Speaker
Description
The epoch of reionisation marks a major shift from a cold neutral Universe to a warm ionised one, a transition which was thought to be powered by UV radiation emitted from young massive stars in the first galaxies. Our understanding of this epoch is still limited: observationally we glimpse a handful of the most luminous galaxies existing at the end of the epoch, but with the advent of the James Webb Telescope and other upcoming instruments we will soon start getting better information about the sources powering reionisation. Theoretically, the best way to gain an understanding is with cosmological simulations.
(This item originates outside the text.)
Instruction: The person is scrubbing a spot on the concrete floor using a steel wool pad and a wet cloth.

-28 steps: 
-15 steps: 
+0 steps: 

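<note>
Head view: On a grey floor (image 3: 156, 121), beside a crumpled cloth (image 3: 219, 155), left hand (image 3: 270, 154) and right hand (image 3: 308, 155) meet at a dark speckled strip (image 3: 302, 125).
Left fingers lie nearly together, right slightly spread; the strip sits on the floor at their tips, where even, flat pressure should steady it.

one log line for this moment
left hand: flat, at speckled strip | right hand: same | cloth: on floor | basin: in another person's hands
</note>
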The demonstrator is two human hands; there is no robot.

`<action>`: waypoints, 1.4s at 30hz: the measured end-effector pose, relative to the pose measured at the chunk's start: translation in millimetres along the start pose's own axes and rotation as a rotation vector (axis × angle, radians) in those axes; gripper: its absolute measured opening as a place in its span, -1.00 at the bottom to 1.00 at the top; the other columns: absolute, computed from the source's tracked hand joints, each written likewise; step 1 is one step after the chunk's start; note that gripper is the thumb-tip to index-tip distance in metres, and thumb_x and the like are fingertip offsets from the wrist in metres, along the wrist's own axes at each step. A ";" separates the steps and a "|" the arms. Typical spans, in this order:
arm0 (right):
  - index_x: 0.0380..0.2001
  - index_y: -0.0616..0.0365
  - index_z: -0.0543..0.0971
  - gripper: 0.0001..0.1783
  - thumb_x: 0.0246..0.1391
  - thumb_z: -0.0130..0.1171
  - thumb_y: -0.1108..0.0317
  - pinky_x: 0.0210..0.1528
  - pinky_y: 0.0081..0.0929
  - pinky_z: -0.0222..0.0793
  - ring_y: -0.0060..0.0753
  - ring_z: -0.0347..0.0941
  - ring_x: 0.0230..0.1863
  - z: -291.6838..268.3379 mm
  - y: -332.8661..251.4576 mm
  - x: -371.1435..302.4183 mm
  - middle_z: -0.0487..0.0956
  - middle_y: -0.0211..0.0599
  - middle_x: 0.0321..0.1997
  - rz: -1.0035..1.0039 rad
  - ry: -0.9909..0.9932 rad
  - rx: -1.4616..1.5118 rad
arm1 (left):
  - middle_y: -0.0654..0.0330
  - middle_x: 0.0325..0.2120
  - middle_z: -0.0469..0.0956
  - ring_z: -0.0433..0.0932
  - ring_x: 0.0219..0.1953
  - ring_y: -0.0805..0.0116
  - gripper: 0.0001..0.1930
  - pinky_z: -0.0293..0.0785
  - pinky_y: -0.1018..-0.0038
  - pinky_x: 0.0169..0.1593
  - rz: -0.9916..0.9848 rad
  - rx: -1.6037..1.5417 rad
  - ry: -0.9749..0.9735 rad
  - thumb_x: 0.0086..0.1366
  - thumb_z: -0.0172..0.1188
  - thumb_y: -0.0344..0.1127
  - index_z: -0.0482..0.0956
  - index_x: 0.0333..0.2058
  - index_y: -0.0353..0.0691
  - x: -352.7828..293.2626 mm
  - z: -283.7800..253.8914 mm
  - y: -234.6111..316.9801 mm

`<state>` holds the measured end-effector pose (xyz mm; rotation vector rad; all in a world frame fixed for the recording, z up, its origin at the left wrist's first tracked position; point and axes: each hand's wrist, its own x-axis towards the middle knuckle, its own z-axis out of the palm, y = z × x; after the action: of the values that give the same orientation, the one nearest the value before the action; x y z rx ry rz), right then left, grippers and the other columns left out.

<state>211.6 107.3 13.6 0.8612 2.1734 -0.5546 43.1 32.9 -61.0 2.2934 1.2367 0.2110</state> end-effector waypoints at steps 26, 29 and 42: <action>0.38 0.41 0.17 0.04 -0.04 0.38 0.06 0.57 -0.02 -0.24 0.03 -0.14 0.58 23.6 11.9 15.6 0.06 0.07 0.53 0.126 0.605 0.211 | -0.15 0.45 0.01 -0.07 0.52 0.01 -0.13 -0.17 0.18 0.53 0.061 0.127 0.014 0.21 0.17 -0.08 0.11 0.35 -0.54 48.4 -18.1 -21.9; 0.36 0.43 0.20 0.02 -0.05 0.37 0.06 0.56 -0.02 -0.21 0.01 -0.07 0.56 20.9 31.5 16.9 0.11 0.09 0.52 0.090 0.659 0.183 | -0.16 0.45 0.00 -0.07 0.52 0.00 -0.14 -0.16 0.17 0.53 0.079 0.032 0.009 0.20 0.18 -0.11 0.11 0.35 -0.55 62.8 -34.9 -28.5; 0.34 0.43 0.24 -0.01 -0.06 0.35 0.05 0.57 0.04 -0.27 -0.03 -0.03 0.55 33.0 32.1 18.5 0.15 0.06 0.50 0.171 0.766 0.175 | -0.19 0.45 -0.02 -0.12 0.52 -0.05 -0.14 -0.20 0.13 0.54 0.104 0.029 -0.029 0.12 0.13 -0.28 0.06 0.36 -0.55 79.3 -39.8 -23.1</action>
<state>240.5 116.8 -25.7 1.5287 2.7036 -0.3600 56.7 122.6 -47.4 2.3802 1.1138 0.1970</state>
I will present our suite of SPHINX simulations, where we have developed new methods that allow us to perform radiation-hydrodynamical simulations of cosmic reionisation, resolving the emission and escape of radiation in the inter-stellar medium of tens of thousands of galaxies all evolving together in the same simulation, hence capturing the interplay of multiple star-formation and feedback processes from ISM to IGM scales. I will show how the escape of ionising radiation from the SPHINX galaxies is regulated by stellar feedback and how this translates into an escape fraction of ionising photons that is sensitive to the evolution of the stellar population luminosity with age. I will also discuss the strategies we were forced to deploy to allow the very large and memory-heavy SPHINX simulations to run on the memory-light supercomputer that was allocated to us via PRACE.